Discussions over whether North Seattle College should become a smoke-free campus have occurred since at least 1997. Since then, various committees charged with studying the issue have provided recommendations, and passionate debate has ensued between those who feel smoking is a personal freedom issue versus those who feel smoking is a community health issue.
Non-compliance with designated smoking areas, constant littering, and chewing tobacco spittle all over campus have been an ongoing problem, creating an unpleasant and unhealthy environment on campus.

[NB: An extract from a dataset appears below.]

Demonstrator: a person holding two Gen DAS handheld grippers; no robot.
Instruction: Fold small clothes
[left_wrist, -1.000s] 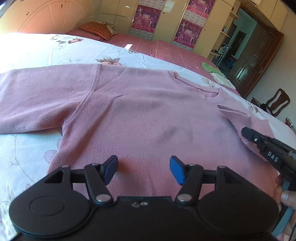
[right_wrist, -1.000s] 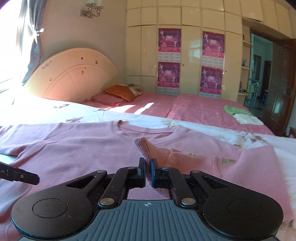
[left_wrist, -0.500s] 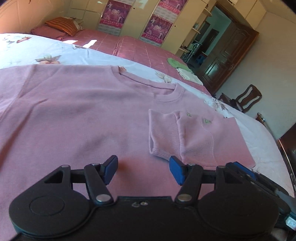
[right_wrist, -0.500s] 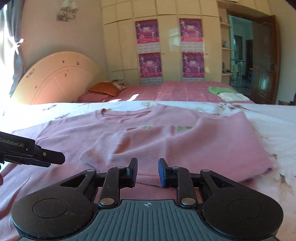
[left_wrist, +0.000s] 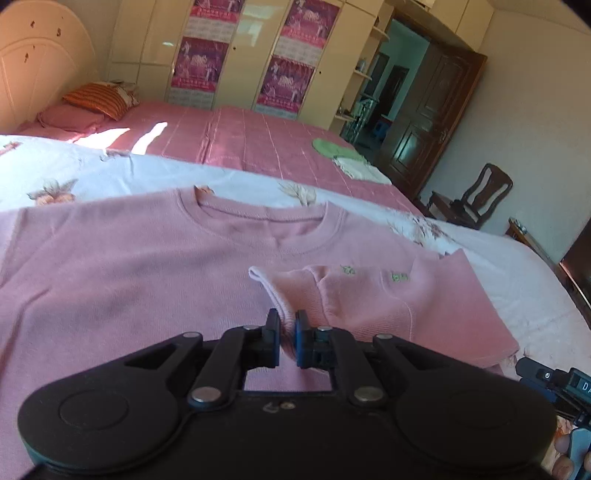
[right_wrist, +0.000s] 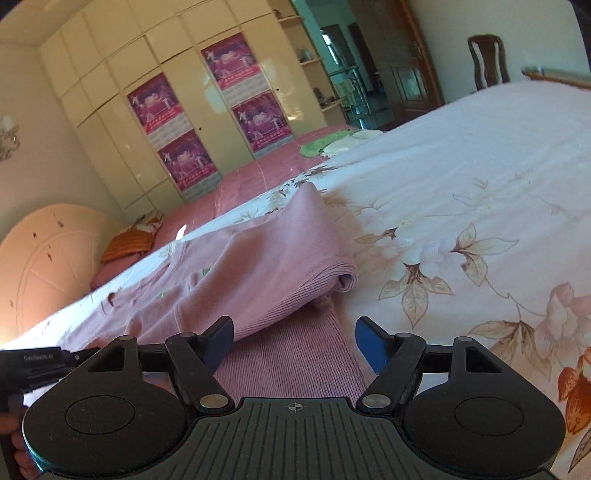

Following a thorough historical overview of the college’s smoke-free discussions by the Clean Air Task Force and thoughtful dialogue regarding feedback in a college-wide survey in 2014—during which 70 percent of respondents (828 community members) voted in favor of going smoke-free—North’s Executive Team voted unanimously in spring 2015 that North become tobacco- and smoke-free effective fall 2015. North’s Student Administrative Council expressed solid support for the decision.
This decision is in step with what Public Health Seattle and King County recommends and puts North among the more than 1,000 colleges nation-wide that are now tobacco- and smoke-free.
Town hall meetings were held on campus in June 2015 to obtain feedback from students and employees regarding the best way to implement the new charter. The implementation team will serve on a volunteer basis to assess how the initiative is working, with subcommittees to consider appropriate signage, communication of the charter, smoking cessation resources and related topics.